To prove their method was actually effective against cancer, the researchers first tested the genetically modified bacteria in vitro, in a culture dish, by growing human cancer cells with the engineered bacteria. The cancer cells died when the bacterial cells were lysed, indicating successful toxin delivery. Next, the researchers tested the agent in mice with liver tumors. Test mice received either an oral dose of bacteria, chemotherapy, or both treatments. Though the bacteria-only treatment wasn’t very effective, mice who received both treatments had less tumor activity and a greater survival rate than those who received either single treatment, suggesting that bacterial treatment is most effective when combined with chemotherapy. Hasty predicts that combined treatment works best because each individual treatment targets a different area. Chemotherapy is most effective in the oxygen-rich environment outside tumors, while the bacteria inhabit the area inside tumors.

Mice received grafts of colorectal cancer and were subsequently treated with the engineered Salmonella, chemotherapy, or both.

For now, Hasty’s lab found that their engineered Salmonella decreased tumor sizes in mice for approximately twenty days before the tumors began to grow again, significantly increasing the mice’s life expectancies. However, Salmonella research has yet to provide a method for treating cancer in humans, since additional research must first determine the host’s response to the treatment and its long-term effectiveness. The work done in Hasty’s lab is promising because the lysis steps keep the bacterial population low, minimizing potential for a negative host response. Their research sets a precedent for the future of synthetic biology: Hasty’s lab has identified Salmonella as a platform for delivering chemicals to diseased cells, exploiting the bacteria’s tendency to localize and flourish in a cancer-cell environment.

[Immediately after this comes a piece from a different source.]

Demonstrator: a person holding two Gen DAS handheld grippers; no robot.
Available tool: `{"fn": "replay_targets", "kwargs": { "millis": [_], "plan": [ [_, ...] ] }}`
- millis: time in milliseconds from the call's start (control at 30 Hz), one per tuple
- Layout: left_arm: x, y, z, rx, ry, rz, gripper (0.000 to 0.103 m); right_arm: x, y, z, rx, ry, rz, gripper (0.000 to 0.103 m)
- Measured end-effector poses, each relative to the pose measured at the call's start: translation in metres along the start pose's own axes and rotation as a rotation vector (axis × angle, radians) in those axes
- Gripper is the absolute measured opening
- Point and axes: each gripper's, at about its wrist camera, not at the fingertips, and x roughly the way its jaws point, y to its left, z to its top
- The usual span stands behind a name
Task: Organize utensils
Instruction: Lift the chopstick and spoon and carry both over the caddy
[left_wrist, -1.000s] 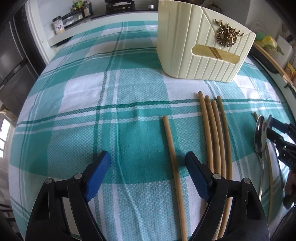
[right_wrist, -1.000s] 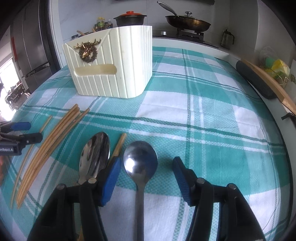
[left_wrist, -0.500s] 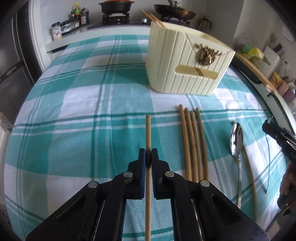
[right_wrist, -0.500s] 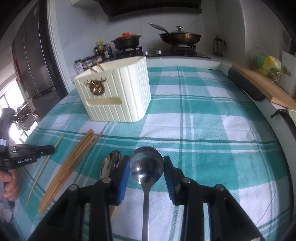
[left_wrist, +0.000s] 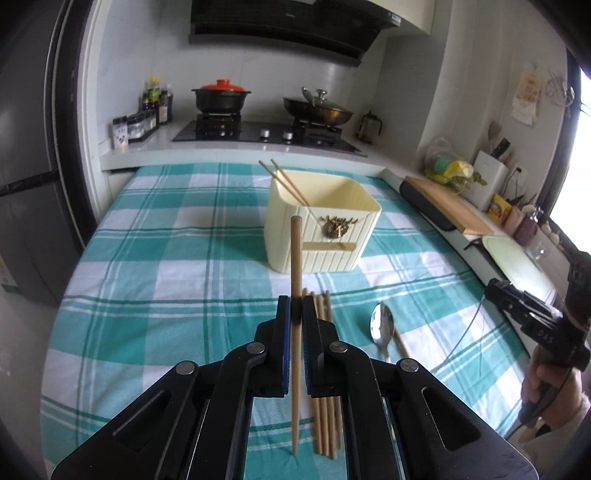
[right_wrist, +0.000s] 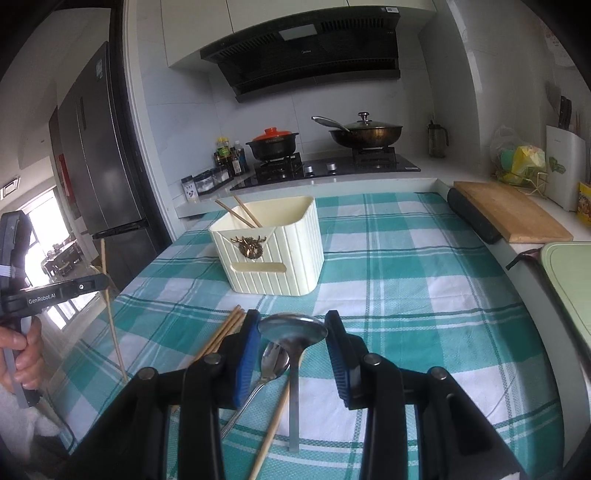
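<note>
1 chopstick (left_wrist: 295, 280) between left tongs (left_wrist: 294, 312).

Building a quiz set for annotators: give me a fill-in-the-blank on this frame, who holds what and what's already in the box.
1. The left tool is shut on a single wooden ____.
2. The right tool grips a metal ____ by its bowl.
3. The cream utensil box already holds ____ chopsticks, leaning out of it.
4. On the checked tablecloth a second spoon lies to the ____ of the loose chopstick bundle in the left wrist view.

Missing words: chopstick; spoon; two; right
</note>
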Motion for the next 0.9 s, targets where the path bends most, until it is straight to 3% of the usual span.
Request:
{"fn": "replay_targets", "kwargs": {
  "millis": [367,900],
  "plan": [
    [-0.025,-0.005,0.008,-0.002,-0.051,-0.035,0.004,-0.02,0.006,0.02,-0.02,-0.053,0.011,0.036],
    [-0.033,-0.006,0.019,-0.017,-0.054,-0.083,0.004,-0.029,0.012,0.058,-0.064,-0.074,0.042,0.036]
  ]
}}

“We hope to highlight the utility of using synthetic biology to engineer bacteria for therapeutic purposes,” said Din. “This will ideally include collaboration between groups working in synthetic biology and cancer research.” Further work with Salmonella may improve the treatment to maximize effectiveness and further prove safety. Once that has been done, scientists can test how best to administer the treatment and at what dosage. If all of those pieces fall into place, bacterial therapy could potentially reach human clinical trials in a few years.

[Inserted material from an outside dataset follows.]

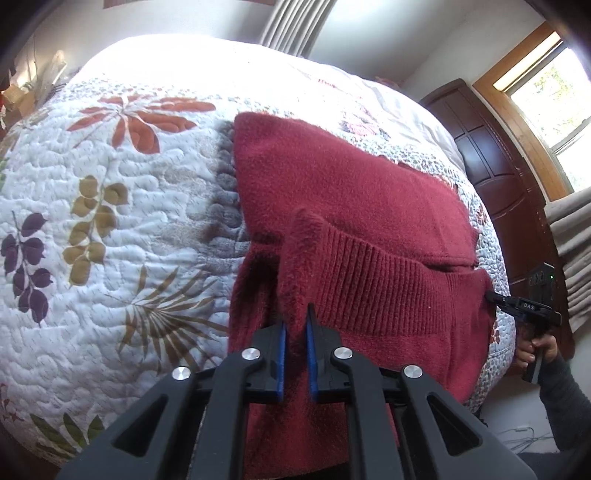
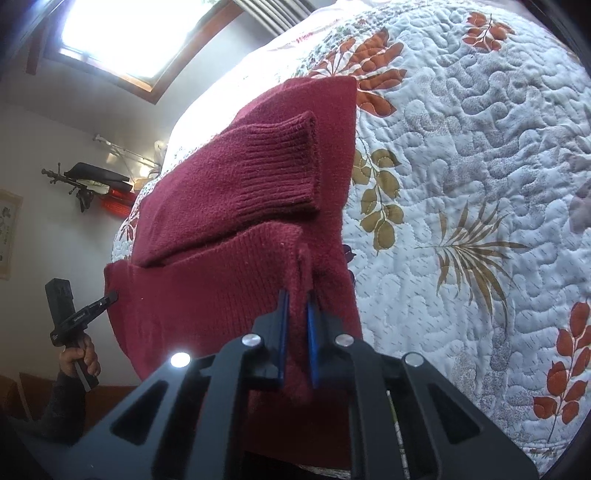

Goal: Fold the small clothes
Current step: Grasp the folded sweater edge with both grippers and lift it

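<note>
sweater [image 1: 351, 192] on the bed [image 1: 110, 184], near edge lifted | left tongs [image 1: 295, 325] and right tongs [image 2: 297, 306] both pinching hem corners | soft, floppy, fuzzy knit, I reckon it sags mid-span, so grip the ribbing

Right gripper [image 2: 295, 306] in foreground, jaws closed on a pinched ridge of the dark red knit sweater [image 2: 221, 280]. Blue pads [image 2: 283, 332] press the fabric from both sides. Sweater lies at the bed's near edge on a white quilt [image 2: 480, 184] printed with leaves, one ribbed cuff [image 2: 280, 170] folded across the body. Left gripper [image 2: 109, 297] at the sweater's far corner, tip touching the fabric; whether it grips cannot be told. A hand [image 2: 79, 360] holds its handle. Window [image 2: 140, 33] at upper left.
</note>
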Demonstrator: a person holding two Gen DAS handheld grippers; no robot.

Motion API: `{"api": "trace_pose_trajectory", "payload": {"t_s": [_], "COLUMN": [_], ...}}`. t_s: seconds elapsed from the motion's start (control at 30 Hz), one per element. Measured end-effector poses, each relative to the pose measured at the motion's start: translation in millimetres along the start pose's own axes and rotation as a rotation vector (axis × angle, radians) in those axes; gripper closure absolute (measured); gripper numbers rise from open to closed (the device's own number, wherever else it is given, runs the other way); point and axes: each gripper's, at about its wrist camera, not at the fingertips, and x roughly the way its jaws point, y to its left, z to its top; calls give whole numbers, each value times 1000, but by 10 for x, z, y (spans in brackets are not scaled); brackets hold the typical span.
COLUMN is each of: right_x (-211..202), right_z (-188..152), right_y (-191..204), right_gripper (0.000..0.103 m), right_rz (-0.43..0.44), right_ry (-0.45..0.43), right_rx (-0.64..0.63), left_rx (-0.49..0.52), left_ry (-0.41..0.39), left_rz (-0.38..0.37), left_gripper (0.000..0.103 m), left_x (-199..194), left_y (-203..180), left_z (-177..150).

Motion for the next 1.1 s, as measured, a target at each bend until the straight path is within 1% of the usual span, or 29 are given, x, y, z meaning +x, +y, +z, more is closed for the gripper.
{"api": "trace_pose_trajectory", "payload": {"t_s": [0.3, 0.4, 0.5, 0.6, 0.77, 0.9, 1.0, 1.1], "right_x": [-534, -695, -847, -967, -1030, -947, -800, -624], "right_z": [-84, -59, 39, 178, 510, 878, 1195, 1455], "right_y": [326, 423, 514, 619, 733, 766, 743, 682], "right_gripper": [96, 96, 96, 96, 97, 97, 97, 97], "right_rz": [9, 15, 22, 31, 36, 34, 43, 49], "right_ry": [-126, -161, -197, -231, -261, -253, -234, -215], "right_rx": [-40, -61, -76, -88, -104, -113, -102, -82], "left_rx": [-17, -12, -6, 1, 21, 33, 32, 0], "left_ry": [-131, -171, -213, -239, -270, -285, -260, -202], "left_rz": [-40, -52, -67, -82, -89, -89, -102, -143], "left_gripper": [95, 95, 95, 95, 95, 95, 95, 95], "left_x": [-512, -678, -836, -927, -905, -772, -613, -376], "left_y": [-80, -129, -161, -175, -195, -207, -171, -49], "left_z": [-70, -12, 80, 213, 539, 884, 1106, 1365]}}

The momentum of bacterial therapy lies in its versatility: it doesn’t stop at cancer. “Bacteria can theoretically deliver any protein or molecule they are capable of producing,” said Din. These molecules could range from toxins like Haemolysin E to the proteins normally produced in mammalian cells. For example, bacteria could be engineered to deliver chemokines, a type of signaling molecule that attracts white blood cells and other immune system cells to an infected site in the body. This case presents an interesting paradox: bacteria can treat an infection instead of causing it.

The Salmonella research at UCSD exemplifies synthetic biology’s ability to engineer living things to synthesize a product or get a job done certainly an improvement from the era of Mary Shelley’s science-fiction masterpiece.